Recorded information section start

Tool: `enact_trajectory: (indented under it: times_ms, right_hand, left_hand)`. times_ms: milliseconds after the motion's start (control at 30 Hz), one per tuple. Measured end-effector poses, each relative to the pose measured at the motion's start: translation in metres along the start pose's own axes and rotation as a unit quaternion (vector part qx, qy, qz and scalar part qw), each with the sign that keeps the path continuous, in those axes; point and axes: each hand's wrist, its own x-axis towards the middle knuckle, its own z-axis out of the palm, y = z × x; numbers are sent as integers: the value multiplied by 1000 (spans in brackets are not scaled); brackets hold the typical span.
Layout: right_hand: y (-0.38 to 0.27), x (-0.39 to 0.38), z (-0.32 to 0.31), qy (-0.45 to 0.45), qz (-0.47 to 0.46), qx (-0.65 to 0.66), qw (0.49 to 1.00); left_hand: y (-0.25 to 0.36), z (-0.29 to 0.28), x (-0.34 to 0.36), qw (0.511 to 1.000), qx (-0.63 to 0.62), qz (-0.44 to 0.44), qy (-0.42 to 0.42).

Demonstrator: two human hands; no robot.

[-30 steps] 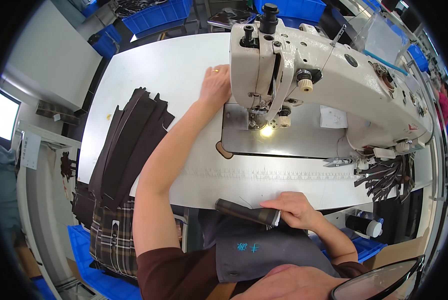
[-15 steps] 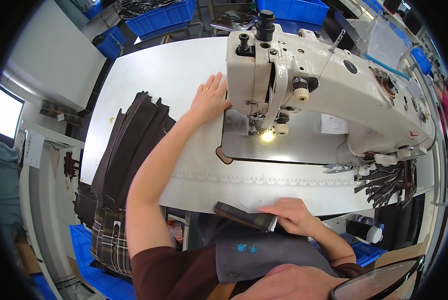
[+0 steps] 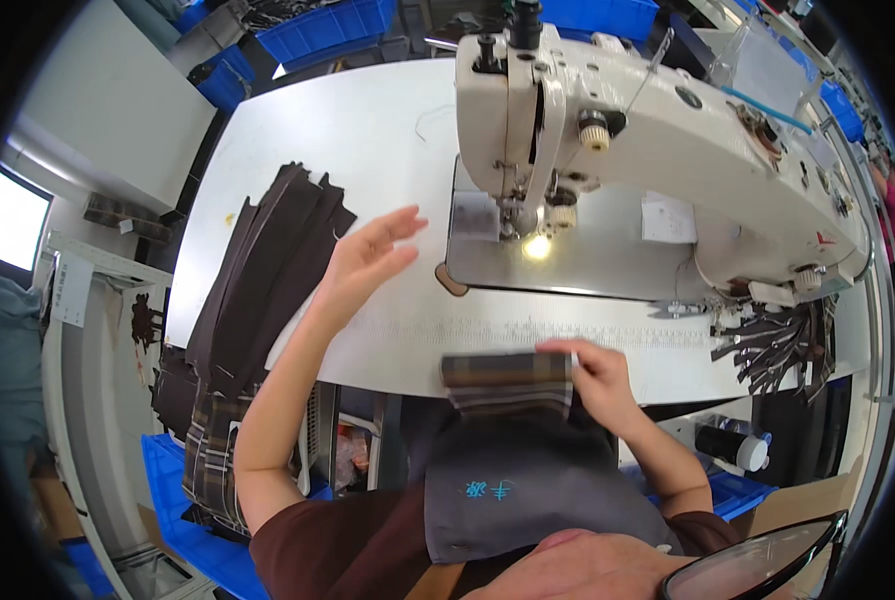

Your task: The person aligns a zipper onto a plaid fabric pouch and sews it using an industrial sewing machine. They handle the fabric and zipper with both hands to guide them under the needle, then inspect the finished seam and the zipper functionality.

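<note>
My right hand (image 3: 600, 382) grips the right end of a dark plaid fabric piece (image 3: 506, 384), which lies across the table's front edge and hangs toward my lap. My left hand (image 3: 366, 262) is raised over the white table (image 3: 388, 360), fingers apart and nothing in them. It is nearest to a stack of long dark fabric pieces (image 3: 268, 270), whose plaid lower ends (image 3: 213, 440) hang off the table's left front. To the right of my left hand stands a white sewing machine (image 3: 618, 130), its lamp (image 3: 537, 247) lit beside the needle area.
A bundle of dark strips (image 3: 783, 345) hangs at the table's right, beside metal thread snips (image 3: 673, 311). White paper (image 3: 668, 218) lies under the machine arm. Loose thread (image 3: 423, 125) rests on the far tabletop. Blue bins (image 3: 328, 30) stand behind; another blue bin (image 3: 193, 540) sits lower left.
My left hand has lifted from beside the machine head and come back toward me. My right hand has raised the plaid piece onto the table edge, turning its striped face into view.
</note>
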Motion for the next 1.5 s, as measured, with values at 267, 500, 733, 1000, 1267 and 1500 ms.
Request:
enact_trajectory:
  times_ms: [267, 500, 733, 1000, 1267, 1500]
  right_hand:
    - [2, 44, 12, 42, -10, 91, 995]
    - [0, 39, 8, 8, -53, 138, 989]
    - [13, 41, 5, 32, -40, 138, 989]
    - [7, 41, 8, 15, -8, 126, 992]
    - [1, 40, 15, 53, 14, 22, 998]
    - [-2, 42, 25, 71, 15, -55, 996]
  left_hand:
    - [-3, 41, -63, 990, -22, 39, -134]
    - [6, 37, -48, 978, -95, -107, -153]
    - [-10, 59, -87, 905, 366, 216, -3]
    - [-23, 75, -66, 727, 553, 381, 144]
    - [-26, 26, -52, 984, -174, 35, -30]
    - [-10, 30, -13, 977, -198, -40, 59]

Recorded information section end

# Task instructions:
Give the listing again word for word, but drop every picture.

# Result below:
Tool: `enact_trajectory: (indented under it: times_ms, right_hand, left_hand)`. times_ms: milliseconds after the motion's start (control at 30 Hz), one per tuple. Measured end-effector poses, each relative to the pose measured at the motion's start: translation in metres along the start pose's own axes and rotation as a unit quaternion (vector part qx, qy, qz and scalar part qw), each with the sign that keeps the path continuous, in those axes; point and axes: each hand's wrist, its own x-axis towards the middle knuckle, its own z-axis out of the palm, y = z × x; numbers are sent as integers: the value multiplied by 1000 (spans in brackets are not scaled); brackets hold the typical span.
Layout: right_hand: y (-0.38 to 0.27), x (-0.39 to 0.38), z (-0.32 to 0.31), qy (-0.45 to 0.45), qz (-0.47 to 0.46), qx (-0.65 to 0.66), qw (0.49 to 1.00); left_hand: y (-0.25 to 0.36), z (-0.29 to 0.28), x (-0.34 to 0.36), qw (0.511 to 1.000), qx (-0.63 to 0.62), qz (-0.44 to 0.44), qy (-0.42 to 0.42).

Demonstrator: two human hands; no robot.

[-30 steps] 
[-15 steps] 
[+0 steps] 

Your task: The person aligns a zipper onto a plaid fabric pouch and sews it using an industrial sewing machine. They handle the fabric and zipper with both hands to guide them under the needle, then inspect the finished seam and the zipper functionality.

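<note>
My right hand (image 3: 600, 382) grips the right end of a dark plaid fabric piece (image 3: 506, 384), which lies across the table's front edge and hangs toward my lap. My left hand (image 3: 366, 262) is raised over the white table (image 3: 388, 360), fingers apart and nothing in them. It is nearest to a stack of long dark fabric pieces (image 3: 268, 270), whose plaid lower ends (image 3: 213, 440) hang off the table's left front. To the right of my left hand stands a white sewing machine (image 3: 618, 130), its lamp (image 3: 537, 247) lit beside the needle area.
A bundle of dark strips (image 3: 783, 345) hangs at the table's right, beside metal thread snips (image 3: 673, 311). White paper (image 3: 668, 218) lies under the machine arm. Loose thread (image 3: 423, 125) rests on the far tabletop. Blue bins (image 3: 328, 30) stand behind; another blue bin (image 3: 193, 540) sits lower left.
My left hand has lifted from beside the machine head and come back toward me. My right hand has raised the plaid piece onto the table edge, turning its striped face into view.
</note>
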Motion for the next 1.5 s, as measured, with values at 267, 500, 733, 1000, 1267 and 1500 ms.
Request:
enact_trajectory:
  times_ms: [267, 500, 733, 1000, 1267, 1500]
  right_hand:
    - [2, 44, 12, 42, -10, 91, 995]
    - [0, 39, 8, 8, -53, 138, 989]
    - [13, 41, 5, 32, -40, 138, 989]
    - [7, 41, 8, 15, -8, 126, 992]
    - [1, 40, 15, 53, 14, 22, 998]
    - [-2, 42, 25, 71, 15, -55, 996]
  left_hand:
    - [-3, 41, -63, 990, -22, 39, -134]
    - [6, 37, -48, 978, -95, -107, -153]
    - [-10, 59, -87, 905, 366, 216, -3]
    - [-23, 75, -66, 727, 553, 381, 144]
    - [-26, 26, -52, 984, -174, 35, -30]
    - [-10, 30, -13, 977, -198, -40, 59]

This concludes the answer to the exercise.